Regardless of the evolutionary or neurological factors said to underlie aggression, "biological" simply does not mean "unavoidable." The fact that people voluntarily fast or remain celibate shows that even hunger and sex drives can be overridden.

All this concerns the matter of aggressiveness in general. The idea that war in particular is biologically determined is even more far-fetched.

To begin with, we tend to make generalizations about the whole species on the basis of our own experience. "People in a highly warlike society are likely to overestimate the propensity toward war in human nature," says Donald Greenberg, a sociologist at the University of Missouri.

The historical record, according to the Congressional Research Service, shows the United States is one of the most warlike societies on the planet, having intervened militarily around the world more than 150 times since 1850. Within such a society, not surprisingly, the intellectual traditions supporting the view that aggression is more a function of nature than nurture have found a ready audience. The mass media also play a significant role in perpetuating outdated views on violence, according to Jeffrey Goldstein, a psychologist at Temple University.

Because it is relatively easy to describe and makes for a snappier news story, reporters seem to prefer explanations of aggression that invoke biological necessity, he says. An international conference of experts concluded in 1986 that war is not an inevitable part of human nature. When one member tried to convince reporters that this finding was newsworthy, few news organizations in the United States were interested. One reporter told him, "Call us back when you find a gene for war."

Leonard Eron, a psychologist at the University of Illinois in Chicago, observes, "TV teaches people that aggressive behavior is normative, that the world around you is a jungle when it is actually not so." In fact, research at the University of Pennsylvania's Annenberg School of Communications has shown that the more television an individual watches, the more likely he or she is to believe that "most people would take advantage of you if they got the chance."

The belief that violence in unavoidable, while disturbing at first glance, actually holds a curious attraction for some people.
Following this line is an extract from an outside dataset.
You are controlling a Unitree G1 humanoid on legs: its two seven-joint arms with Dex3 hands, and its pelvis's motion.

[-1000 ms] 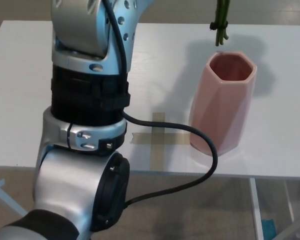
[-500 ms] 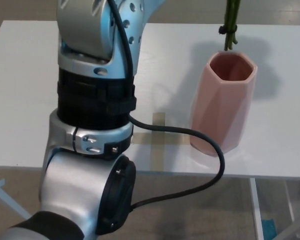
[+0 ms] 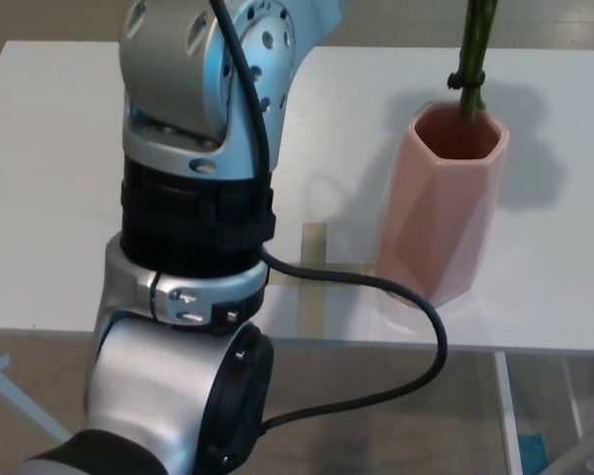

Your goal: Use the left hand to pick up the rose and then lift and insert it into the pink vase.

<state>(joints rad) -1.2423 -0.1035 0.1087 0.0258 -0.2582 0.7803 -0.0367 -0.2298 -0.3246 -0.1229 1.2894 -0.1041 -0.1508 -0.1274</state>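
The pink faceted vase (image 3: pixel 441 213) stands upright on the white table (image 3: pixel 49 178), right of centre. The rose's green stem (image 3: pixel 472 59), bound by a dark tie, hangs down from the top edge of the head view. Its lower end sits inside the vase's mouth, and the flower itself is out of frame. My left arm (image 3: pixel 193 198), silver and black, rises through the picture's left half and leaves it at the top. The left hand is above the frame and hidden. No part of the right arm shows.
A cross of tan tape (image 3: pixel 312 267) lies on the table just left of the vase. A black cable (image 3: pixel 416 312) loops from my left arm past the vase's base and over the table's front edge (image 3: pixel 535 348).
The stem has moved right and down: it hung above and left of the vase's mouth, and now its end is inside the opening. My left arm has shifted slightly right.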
It also allows individuals to excuse their own acts of aggression by suggesting that they have little choice.

"In order to justify, accept, and live with war, we have created a psychology that makes it inevitable," says Dr. Bernard Lown, co-chairman of International Physicians for th4e Prevention of Nuclear War, which received the Nobel peace Prize in 1985. "It is a rationalization for accepting war as a system of resolving human conflict."
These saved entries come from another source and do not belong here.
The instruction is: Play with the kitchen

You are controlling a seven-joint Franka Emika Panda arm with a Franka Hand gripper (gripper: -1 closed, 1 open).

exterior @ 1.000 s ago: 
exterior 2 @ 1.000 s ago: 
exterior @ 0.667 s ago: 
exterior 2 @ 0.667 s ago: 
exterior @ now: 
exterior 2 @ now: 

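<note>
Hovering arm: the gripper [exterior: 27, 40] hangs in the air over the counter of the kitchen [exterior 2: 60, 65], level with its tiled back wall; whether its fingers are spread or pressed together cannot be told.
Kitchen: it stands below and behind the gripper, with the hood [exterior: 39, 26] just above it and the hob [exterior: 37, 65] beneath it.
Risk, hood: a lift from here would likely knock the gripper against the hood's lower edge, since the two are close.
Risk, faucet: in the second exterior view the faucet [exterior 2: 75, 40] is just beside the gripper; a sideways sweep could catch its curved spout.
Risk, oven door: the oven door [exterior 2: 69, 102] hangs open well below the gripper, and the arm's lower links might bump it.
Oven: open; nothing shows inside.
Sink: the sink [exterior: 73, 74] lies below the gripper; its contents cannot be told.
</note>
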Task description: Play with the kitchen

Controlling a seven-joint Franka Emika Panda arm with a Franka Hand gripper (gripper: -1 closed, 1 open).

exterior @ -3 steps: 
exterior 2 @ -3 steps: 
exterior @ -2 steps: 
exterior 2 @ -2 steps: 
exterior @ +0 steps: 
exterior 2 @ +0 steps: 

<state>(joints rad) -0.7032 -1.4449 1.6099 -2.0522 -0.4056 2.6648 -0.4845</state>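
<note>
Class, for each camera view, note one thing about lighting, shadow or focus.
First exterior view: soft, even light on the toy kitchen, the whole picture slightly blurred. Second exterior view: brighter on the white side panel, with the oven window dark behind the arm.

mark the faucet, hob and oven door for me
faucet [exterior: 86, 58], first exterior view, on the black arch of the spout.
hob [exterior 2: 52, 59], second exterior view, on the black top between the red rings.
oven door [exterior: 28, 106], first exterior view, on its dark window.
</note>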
To understand these explanations for the war-is-inevitable belief is to realize its consequences. Treating any behavior as inevitable sets up a self-fulfilling prophecy: By assuming we are bound to be aggressive, we are more likely to act that way and provide evidence for the assumption. People who believe that humans are naturally aggressive may also be unlikely to oppose particular wars.

The evidence suggests, then, that humans do have a choice with respect to aggression and war. To an extent, such destructiveness is due to the mistaken assumption that we are helpless to control an essentially violent nature.

"We live in a time," says Lown, "when accepting this as inevitable is no longer possible without courting extinction."